Requirement: The word "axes" marks the lines to find; copy every such line from the data below.

Supplied data:

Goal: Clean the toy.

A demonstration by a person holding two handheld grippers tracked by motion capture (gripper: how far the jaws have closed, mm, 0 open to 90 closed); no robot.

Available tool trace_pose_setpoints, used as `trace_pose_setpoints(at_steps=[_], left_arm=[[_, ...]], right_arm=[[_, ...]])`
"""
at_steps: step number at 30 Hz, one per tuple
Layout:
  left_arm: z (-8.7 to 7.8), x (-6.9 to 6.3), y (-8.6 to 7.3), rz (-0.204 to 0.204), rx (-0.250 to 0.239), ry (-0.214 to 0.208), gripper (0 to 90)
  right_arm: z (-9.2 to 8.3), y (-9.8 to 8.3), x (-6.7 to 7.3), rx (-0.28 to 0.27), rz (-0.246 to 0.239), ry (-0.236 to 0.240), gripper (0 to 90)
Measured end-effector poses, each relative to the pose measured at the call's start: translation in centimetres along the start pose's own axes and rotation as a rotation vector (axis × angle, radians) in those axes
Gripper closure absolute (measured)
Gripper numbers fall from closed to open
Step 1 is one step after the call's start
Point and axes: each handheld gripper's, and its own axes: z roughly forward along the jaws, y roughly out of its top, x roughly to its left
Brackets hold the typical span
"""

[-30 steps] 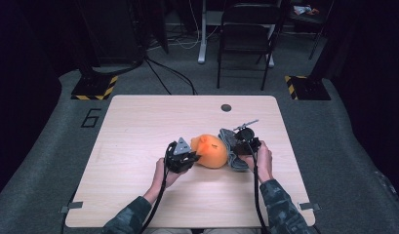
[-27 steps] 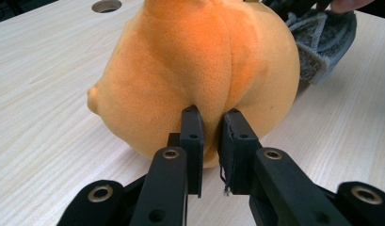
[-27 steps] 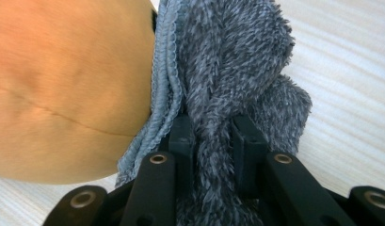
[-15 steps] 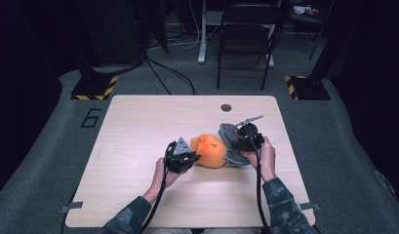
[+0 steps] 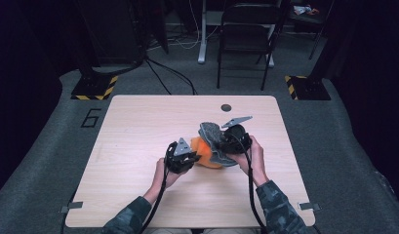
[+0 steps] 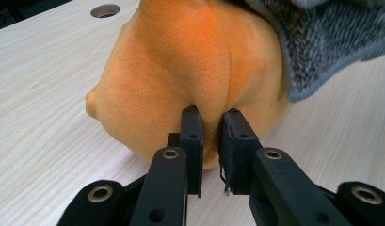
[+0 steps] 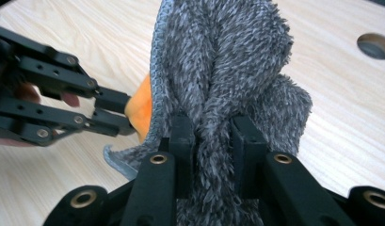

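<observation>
Standing at the near edge of the bench (image 5: 138, 126), I see two camouflage sleeves (image 5: 280, 212) coming in, cut off at the bottom of the high view. The left tongs (image 6: 211, 127) are nearly closed, pinching a fold of an orange plush toy (image 6: 180, 70); the right tongs (image 7: 212, 136) are clamped on a thick tuck of grey fuzzy cloth (image 7: 228, 61), their tips sunk in the pile. From above, the left tongs (image 5: 183, 157) and right tongs (image 5: 231, 141) flank the toy (image 5: 203, 152), which sits right of the bench's middle. The cloth (image 5: 211, 139) drapes over the toy's right and far side, hiding much of it, so what kind of toy it is, and which way it faces, I cannot tell. It seems to run left to right between the tongs. A small nub sticks out on its flank in the left gripper view. Farther off, a round cable hole (image 5: 226, 107) marks the bench's far edge. Beyond stands a dark folding chair (image 5: 246, 34) on grey carpet.
</observation>
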Motion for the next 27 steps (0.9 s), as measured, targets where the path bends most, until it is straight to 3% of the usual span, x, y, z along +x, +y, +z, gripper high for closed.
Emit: trace_pose_setpoints(at_steps=[7, 22, 27], left_arm=[[0.1, -0.1, 0.0, 0.005, -0.004, -0.001, 80.3], [0.1, 0.0, 0.0, 0.003, -0.008, 0.001, 80.2], [0.1, 0.0, 0.0, 0.002, -0.006, 0.001, 80.1]], right_arm=[[0.6, -0.6, -1.1, 0.042, 0.021, -0.052, 73.4], [1.9, -2.3, -4.2, 0.126, 0.114, -0.072, 73.3], [2.9, -3.2, -5.2, 0.171, 0.127, -0.108, 73.3]])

Exercise output:
Measured end-effector poses, each relative to the pose measured at the call's start: translation in centimetres along the start pose's own axes and rotation as a rotation vector (axis × angle, radians) in those axes
Point and axes: each handheld gripper's, and its own axes: z roughly forward along the jaws, y roughly out of its top, x roughly to its left

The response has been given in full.